TEMPO.CO, Jakarta - Kriminolog Universitas Indonesia, Muhammad Mustafa, mengatakan kasus pelemparan batu di jalan tol tidak bisa dijerat menggunakan hukum pidana. "Kalau pelakunya anak-anak, tidak bisa dikatakan kriminal, tapi kenakan biasa," ujarnya saat dihubungi, Rabu, 8 April 2015.
Aksi pelemparan batu yang dilakukan anak-anak merupakan bukti kegagalan sekolah, orang tua, dan masyarakat dalam melakukan pembinaan terhadap mental mereka. "Kenapa bermain di sekitar tol, memang tidak ada lahan lain? Harusnya negara peka terhadap hal ini," katanya.
Pelaku pelemparan, kata dia, tidak serta-merta dijerat hukum pidana.

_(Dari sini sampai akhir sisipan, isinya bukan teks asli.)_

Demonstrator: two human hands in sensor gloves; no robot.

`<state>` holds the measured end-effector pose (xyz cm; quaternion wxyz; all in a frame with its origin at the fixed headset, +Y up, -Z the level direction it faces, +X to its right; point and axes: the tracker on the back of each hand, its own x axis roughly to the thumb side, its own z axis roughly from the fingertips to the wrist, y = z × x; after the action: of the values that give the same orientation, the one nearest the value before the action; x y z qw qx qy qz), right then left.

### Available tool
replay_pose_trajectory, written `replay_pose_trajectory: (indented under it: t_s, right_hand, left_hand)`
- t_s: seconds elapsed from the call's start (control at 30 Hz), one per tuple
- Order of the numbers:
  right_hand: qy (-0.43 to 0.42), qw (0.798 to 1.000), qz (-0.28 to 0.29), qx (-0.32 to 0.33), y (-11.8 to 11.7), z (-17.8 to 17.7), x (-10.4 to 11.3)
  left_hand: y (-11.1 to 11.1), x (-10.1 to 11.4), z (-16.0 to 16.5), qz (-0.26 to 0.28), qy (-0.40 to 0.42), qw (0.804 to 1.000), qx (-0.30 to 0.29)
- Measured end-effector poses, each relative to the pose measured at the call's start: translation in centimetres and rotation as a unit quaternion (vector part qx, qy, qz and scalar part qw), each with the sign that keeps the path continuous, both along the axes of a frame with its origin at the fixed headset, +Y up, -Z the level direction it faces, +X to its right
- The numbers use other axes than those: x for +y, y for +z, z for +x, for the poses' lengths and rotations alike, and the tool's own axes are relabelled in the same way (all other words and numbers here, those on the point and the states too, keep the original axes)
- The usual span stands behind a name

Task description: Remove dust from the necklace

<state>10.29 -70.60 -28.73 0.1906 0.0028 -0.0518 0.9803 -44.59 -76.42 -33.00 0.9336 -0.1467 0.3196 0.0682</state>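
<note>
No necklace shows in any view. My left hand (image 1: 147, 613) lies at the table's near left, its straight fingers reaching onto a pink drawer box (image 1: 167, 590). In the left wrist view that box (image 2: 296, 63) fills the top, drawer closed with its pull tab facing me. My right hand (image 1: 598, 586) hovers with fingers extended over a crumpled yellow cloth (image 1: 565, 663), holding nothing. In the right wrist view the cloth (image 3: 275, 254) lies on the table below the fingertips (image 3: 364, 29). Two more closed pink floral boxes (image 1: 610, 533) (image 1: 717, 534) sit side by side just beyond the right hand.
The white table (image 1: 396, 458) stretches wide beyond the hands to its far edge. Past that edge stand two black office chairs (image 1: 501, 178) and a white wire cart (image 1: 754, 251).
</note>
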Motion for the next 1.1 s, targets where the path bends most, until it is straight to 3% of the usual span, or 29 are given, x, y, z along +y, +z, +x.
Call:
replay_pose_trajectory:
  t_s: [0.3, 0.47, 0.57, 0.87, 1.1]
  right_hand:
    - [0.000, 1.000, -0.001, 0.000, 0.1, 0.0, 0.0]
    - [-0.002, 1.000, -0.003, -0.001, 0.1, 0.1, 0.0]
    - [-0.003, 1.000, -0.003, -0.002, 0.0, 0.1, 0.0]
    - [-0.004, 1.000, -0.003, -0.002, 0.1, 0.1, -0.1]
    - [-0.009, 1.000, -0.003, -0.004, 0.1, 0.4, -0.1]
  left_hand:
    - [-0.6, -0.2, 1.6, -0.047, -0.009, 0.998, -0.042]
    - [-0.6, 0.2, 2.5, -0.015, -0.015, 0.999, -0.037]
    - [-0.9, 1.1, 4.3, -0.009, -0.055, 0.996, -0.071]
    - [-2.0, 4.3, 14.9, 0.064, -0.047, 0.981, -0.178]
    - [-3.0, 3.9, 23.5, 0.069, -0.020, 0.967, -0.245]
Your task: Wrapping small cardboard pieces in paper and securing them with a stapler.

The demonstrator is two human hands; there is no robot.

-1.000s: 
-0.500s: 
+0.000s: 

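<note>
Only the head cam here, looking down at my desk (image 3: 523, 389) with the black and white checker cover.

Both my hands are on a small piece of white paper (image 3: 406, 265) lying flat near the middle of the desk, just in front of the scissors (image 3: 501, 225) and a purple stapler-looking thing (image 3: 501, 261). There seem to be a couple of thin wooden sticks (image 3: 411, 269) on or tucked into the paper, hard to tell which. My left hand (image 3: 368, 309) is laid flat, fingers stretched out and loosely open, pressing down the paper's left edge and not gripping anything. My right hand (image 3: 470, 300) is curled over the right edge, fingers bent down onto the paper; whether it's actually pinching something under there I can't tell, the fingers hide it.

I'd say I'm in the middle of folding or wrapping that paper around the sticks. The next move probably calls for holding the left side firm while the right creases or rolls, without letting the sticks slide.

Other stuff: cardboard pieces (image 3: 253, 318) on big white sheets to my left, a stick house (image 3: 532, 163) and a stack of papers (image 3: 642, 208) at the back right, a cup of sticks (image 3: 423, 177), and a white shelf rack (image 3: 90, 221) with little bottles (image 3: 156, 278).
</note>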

Jika mereka masih berusia di bawah 12 tahun, pemerintah wajib melakukan pembinaan mental. Namun, jika lebih dari usia itu, negara bisa melakukan proteksi secara hukum. "Namun tentu arahnya tidak dihukum, tapi dikembalikan ke masyarakat," tuturnya.
Mustafa menilai rendahnya perhatian pemerintah dalam melakukan pembinaan mental terhadap anak-anak saat ini disinyalir menjadi penyebab kenakalan mereka. Dengan demikian, tidak disangsikan aksi pelemparan batu di jalan tol sulit dikendalikan. "Persoalannya, kalau dikembalikan ke orang tua dan masyarakat, apakah mereka mampu mendidik dan mengawasi anak serta menanamkan moral?" ujar Mustafa.
Selain faktor rendahnya pembinaan, Mustafa melanjutkan, aksi pelemparan batu merupakan bukti nyata rendahnya area bermain anak. Pemerintah seharusnya menyediakan arena bermain yang layak dan gratis untuk menyalurkan hobi dan bakat mereka. "Negara tidak cukup menghukum. Kalau ada area bermain yang layak, ngapain mereka bermain di jembatan jalan tol?" katanya.
Sebelumnya, terjadi pelemparan batu terhadap sebuah mobil Innova di sekitar jalur Cikunir. Kaca depan mobil itu pecah, sementara batu masih menempel di sana. Manajemen PT Jalan Tol Lingkar Luar mengaku bahwa beberapa titik, seperti jalur Pesanggrahan, Ulujami, dan Veteran, merupakan area yang kerap digunakan pelaku tangan jail—mayoritas dilakukan anak belasan tahun.